Segment Open
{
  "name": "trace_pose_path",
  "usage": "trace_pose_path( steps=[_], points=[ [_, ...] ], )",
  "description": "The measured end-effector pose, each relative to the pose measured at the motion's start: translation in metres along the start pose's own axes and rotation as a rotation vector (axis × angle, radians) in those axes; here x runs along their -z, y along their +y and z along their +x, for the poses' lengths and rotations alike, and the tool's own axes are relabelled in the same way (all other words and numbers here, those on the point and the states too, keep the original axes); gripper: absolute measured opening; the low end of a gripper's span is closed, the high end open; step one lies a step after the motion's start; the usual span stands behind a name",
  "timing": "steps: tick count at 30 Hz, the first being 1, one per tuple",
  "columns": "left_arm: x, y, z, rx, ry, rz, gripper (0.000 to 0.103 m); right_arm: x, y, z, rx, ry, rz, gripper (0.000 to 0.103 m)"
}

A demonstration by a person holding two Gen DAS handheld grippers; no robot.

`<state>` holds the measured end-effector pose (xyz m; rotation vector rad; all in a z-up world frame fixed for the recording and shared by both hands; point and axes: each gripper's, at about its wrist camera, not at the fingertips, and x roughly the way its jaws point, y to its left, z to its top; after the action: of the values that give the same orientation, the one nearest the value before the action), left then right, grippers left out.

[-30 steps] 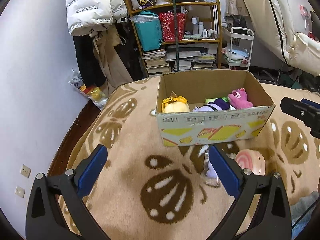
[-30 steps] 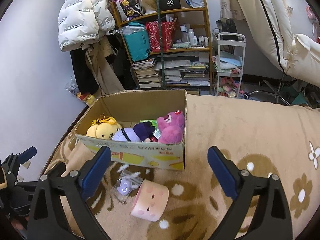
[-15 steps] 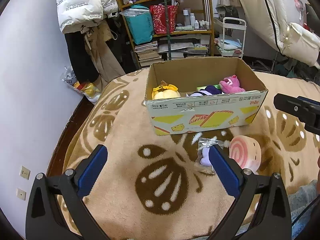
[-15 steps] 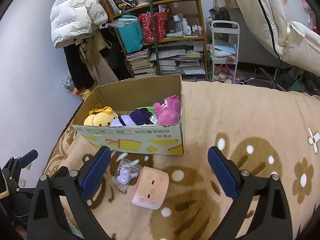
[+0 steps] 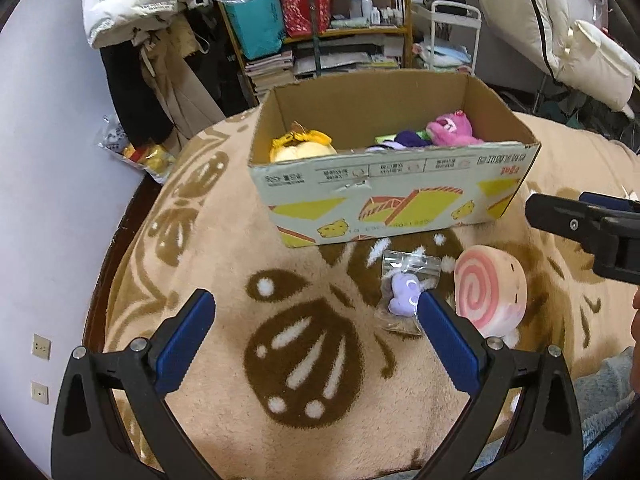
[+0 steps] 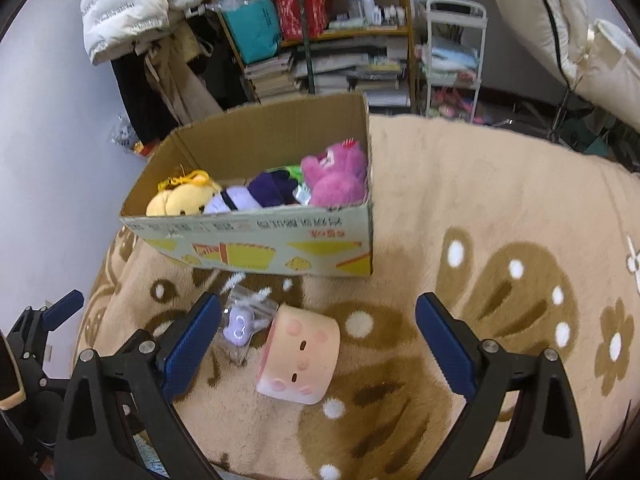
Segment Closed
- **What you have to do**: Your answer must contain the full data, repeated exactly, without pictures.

- **Worked solution**:
{
  "name": "trace_pose_path",
  "usage": "trace_pose_path( steps=[_], points=[ [_, ...] ], )",
  "description": "The measured end-effector pose, each relative to the pose measured at the motion's start: translation in metres along the start pose's own axes and rotation as a rotation vector (axis × angle, radians) in those axes; here x runs along their -z, y along their +y and z along their +x, for the poses' lengths and rotations alike, and the tool's own axes are relabelled in the same way (all other words and numbers here, those on the point and the states too, keep the original axes); gripper: absolute measured opening; the low end of a gripper's span is closed, the high end open; step one lies a step after the motion's start; the usual span stands behind a name",
  "timing": "steps: tick count at 30 Hz, the first being 1, one per tuple",
  "columns": "left_arm: x, y, z, rx, ry, rz, gripper (0.000 to 0.103 m); right_arm: x, y, z, rx, ry, rz, gripper (0.000 to 0.103 m)"
}

A demonstration by a person holding two Gen DAS handheld grippers; no robot.

`<state>` holds the measured end-effector pose (xyz m; rotation vector rad; all in a z-up world frame fixed for the recording and shared by both hands; point and axes: each gripper's, at about its wrist camera, not at the fingertips, and x roughly the way its jaws point, y to its left, z to its top; after the action: of the values that give the same orientation, the one nearest the value before the action), left then right, grippers left out.

[-30 steps] 
[-30 steps] 
[-15 steps] 
[-15 steps] 
[+0 steps] 
[+0 steps] 

This output has come to an end.